• Physics 9702 Doubts | Help Page 4

Question 22: [Radioactivity]

(a) Sample of radioactive isotope contains N nuclei at time t. At time (t + Δt), it contains (N – ΔN) nuclei of isotope. For period Δt, state, in terms of N, ΔN and Δt,

(i) Mean activity of sample

(ii) Probability of decay of nucleus

(b) Cobalt-60 source having half-life of 5.27 years is calibrated and found to have activity of 3.50 × 10⁵ Bq. Uncertainty in calibration is ±2%. Calculate length of time, in days, after calibration has been made, for stated activity of 3.50 × 10⁵ Bq to have maximum possible error of 10%.

Reference: Past Exam Paper – June 2009 Paper 4 Q9

Solution 22:

(a)

(i)

{Activity is the rate of disintegration OR the number of nuclei decaying per unit time}

Mean activity of sample = ΔN / Δt

(ii)

Probability of decay of nucleus = ΔN / N

(b)

{The calibration of the initial activity A_o contains an uncertainty of 2%. 

[Activity is the rate of disintegration OR the number of nuclei decaying per unit time] Activity decreases with time as the source decays. So, the change in activity with time tells us about the amount of nuclei decayed during that time. 

The calibration for the activity A, at time t, contains an uncertainty of 10%. So, the change in activity ΔA (= A_o – A) corresponds to the increase in error of 10 – 2 = 8%. As stated before, this percentage also tells us about the amount of nuclei that have decayed. So, the source must have decayed by 8%}

The source must decay by 8%

{Activity, A at time t = A_oexp(-λt) and the decay constant, λ = ln2 / T_½ where T_½ is the half-life.}

Activity, A = A_oexp(- (ln2) t / T_½)                  or A / A_o = 1 / (2^t/T)

{For the OR case above, - (ln2) t / T_½ = ln 2^-t/T½. So, exp(ln 2^-t/T½) = 2^-t/T½ = 1 / (2^t/T½).

The source has decayed by 8%. The initial activity (which represents the initial amount of nuclei in the source) corresponds to 100%. Therefore, the activity A (which represents the amount of nuclei at time t), at time t, corresponds to 92%. A / A_o = 92 / 100 = 0.92}

0.92 = exp(- (ln2) t / 5.27)                               or 0.92 = 1 / (2^t/5.27)

Time, t = 0.634 years = 230 days

Question 23: [Electromagnetism > Lenz’s law]

You are provided with coil of wire, bar magnet and sensitive ammeter. Outline experiment to verify Lenz’s law.
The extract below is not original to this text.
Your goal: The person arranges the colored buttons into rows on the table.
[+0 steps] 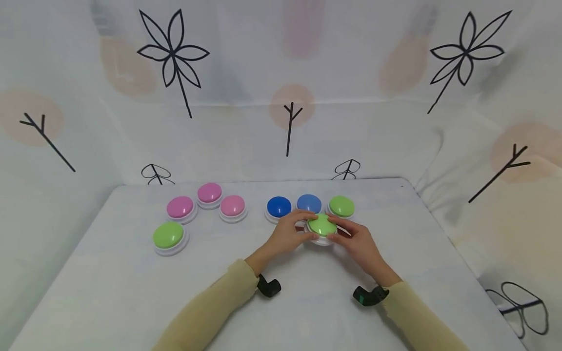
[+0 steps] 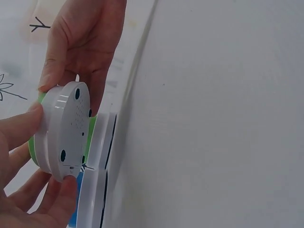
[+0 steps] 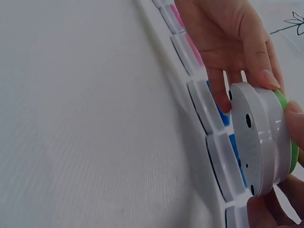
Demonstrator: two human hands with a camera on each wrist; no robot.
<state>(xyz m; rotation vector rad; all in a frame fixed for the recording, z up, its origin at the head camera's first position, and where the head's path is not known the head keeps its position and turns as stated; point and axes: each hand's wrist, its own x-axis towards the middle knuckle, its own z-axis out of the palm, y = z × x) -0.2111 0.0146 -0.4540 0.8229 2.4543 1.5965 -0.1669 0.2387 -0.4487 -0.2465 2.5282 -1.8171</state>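
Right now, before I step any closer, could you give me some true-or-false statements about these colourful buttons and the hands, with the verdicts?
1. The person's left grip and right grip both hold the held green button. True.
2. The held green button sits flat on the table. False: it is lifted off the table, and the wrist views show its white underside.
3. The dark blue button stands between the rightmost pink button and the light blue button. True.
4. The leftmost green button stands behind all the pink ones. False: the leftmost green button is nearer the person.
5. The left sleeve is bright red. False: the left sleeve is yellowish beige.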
Reference: Past Exam Paper – June 2009 Paper 4 Q7

Solution 23:

A coil is connected in series with a meter [sensitive ammeter - galvanometer] (do not allow inclusion of a cell). A known pole (of a magnet) is pushed into the coil.  The current direction (not reading) is observed. The (induced) field / field from the coil repels the magnet. 

EITHER State the rule to determine the direction of the magnetic coil {Right hand grip rule – curled fingers indicate the direction of the current and the thumb, which is perpendicular to the curled finger shows the direction of the field} OR Reversing the magnet direction gives an opposite deflection on the meter.

(Lenz’s law:)The direction of the induced current is (gives rise to effects) such as to oppose the change producing it.

(The diagram was taken from the internet. Credit goes to its original owner.)

Question 24: [Radioactive decay > Momentum]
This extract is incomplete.